→ TASK ITEM: In the records that follow, find the line with "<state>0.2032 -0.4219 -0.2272"; from there, retype every line exactly through the line with "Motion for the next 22", which also belongs to the answer.

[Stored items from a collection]
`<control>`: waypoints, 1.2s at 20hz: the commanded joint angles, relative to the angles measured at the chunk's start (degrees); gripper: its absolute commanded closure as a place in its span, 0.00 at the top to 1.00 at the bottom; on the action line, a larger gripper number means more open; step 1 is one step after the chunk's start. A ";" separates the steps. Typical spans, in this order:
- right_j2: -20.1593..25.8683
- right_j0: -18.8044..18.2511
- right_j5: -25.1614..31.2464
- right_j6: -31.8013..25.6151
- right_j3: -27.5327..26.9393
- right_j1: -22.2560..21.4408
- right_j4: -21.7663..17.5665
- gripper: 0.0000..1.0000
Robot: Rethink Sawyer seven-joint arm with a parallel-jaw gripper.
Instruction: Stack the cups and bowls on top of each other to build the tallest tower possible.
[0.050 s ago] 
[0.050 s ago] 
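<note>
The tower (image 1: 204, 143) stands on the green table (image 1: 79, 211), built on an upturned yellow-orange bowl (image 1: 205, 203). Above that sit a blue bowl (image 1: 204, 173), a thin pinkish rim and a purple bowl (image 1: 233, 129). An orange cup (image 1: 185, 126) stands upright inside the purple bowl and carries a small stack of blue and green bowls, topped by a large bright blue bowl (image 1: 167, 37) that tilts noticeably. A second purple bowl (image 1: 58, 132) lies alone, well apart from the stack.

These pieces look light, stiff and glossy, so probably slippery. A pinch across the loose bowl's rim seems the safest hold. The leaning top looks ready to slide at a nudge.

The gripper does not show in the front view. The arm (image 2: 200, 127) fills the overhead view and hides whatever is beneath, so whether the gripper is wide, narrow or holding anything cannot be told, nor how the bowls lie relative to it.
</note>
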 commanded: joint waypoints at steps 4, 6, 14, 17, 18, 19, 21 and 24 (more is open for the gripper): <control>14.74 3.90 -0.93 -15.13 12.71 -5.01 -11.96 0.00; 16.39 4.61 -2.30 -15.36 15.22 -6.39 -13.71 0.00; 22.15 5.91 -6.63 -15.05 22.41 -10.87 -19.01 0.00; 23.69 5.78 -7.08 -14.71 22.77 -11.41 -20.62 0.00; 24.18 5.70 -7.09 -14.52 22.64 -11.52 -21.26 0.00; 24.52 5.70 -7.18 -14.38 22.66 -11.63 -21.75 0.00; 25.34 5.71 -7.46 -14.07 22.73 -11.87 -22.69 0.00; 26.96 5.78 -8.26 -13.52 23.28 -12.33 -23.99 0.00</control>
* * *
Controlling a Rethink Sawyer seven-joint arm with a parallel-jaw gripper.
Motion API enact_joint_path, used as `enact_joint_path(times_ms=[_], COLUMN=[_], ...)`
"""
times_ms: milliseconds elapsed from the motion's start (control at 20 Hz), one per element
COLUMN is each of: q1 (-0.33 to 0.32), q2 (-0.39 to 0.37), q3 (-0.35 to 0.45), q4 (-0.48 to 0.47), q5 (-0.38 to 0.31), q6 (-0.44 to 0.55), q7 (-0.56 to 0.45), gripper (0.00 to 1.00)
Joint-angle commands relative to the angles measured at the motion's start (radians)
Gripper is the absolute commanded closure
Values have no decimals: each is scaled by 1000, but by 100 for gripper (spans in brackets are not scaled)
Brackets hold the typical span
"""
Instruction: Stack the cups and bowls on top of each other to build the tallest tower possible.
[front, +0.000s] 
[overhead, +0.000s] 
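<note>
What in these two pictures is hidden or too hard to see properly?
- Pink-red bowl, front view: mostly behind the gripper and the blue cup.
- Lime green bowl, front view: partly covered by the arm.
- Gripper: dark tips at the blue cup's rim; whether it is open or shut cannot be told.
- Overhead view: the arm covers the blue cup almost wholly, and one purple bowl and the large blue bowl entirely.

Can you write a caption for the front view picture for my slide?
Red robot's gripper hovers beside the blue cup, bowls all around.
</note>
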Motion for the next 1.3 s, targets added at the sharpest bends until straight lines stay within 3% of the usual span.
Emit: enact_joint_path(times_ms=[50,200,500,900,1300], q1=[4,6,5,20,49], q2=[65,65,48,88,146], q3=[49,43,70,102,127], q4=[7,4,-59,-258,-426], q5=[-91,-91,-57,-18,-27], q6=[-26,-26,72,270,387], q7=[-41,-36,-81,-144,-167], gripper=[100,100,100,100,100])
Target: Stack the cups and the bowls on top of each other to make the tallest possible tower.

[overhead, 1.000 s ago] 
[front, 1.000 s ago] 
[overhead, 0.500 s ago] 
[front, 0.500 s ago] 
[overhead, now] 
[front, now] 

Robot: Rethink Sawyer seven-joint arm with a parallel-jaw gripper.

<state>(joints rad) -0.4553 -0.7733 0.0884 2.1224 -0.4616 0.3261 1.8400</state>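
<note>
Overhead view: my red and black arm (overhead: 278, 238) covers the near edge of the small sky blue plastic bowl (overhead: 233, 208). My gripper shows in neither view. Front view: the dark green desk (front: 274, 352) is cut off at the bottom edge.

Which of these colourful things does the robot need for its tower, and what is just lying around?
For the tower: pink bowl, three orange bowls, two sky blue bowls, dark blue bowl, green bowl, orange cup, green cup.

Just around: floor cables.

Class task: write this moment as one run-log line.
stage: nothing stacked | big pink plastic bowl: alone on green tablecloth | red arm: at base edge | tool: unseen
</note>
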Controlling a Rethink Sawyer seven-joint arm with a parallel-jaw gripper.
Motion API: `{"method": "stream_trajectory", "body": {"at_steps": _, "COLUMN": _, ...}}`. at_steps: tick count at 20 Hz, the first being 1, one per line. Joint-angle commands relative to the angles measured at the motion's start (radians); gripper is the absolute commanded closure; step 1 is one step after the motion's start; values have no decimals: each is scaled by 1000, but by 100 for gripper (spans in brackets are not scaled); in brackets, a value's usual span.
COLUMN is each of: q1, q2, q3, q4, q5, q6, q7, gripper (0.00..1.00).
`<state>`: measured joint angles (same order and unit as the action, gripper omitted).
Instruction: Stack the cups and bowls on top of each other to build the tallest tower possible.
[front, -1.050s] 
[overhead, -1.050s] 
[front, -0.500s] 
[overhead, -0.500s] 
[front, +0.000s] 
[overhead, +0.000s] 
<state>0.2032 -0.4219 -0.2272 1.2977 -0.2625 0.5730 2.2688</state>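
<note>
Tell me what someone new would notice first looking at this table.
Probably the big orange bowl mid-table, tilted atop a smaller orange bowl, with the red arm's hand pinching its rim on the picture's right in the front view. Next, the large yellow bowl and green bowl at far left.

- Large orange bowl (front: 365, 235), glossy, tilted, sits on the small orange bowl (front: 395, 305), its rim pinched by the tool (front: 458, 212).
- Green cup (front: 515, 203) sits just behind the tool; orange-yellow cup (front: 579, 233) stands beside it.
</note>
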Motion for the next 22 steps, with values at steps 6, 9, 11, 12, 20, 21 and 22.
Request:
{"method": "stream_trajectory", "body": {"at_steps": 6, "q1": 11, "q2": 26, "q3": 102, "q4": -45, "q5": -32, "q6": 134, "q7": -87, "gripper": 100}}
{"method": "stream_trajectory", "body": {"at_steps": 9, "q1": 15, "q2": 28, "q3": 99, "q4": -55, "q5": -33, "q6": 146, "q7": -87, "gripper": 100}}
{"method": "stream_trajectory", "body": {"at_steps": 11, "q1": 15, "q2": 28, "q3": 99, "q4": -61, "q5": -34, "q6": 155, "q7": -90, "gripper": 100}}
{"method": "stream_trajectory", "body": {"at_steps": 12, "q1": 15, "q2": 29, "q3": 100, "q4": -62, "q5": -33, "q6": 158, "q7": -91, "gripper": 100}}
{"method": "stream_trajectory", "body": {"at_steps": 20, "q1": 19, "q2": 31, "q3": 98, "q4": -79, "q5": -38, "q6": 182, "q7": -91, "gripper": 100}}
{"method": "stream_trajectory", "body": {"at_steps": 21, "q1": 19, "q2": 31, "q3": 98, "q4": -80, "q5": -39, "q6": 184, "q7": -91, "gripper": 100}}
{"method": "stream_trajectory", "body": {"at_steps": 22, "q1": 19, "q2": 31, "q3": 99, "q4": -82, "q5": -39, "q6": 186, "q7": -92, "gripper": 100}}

→ YOUR SOLUTION:
<state>0.2032 -0.4219 -0.2272 1.2977 -0.2625 0.5730 2.2688</state>
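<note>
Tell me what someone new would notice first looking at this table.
Probably the big orange bowl mid-table, tilted atop a smaller orange bowl, with the red arm's hand pinching its rim on the picture's right in the front view. Next, the large yellow bowl and green bowl at far left.

- Large orange bowl (front: 365, 235), glossy, tilted, sits on the small orange bowl (front: 395, 305), its rim pinched by the tool (front: 458, 212).
- Green cup (front: 515, 203) sits just behind the tool; orange-yellow cup (front: 579, 233) stands beside it.
</note>
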Motion for the next 22 steps, with values at steps 6, 9, 11, 12, 20, 21 and 22.

The required output has now been supplied.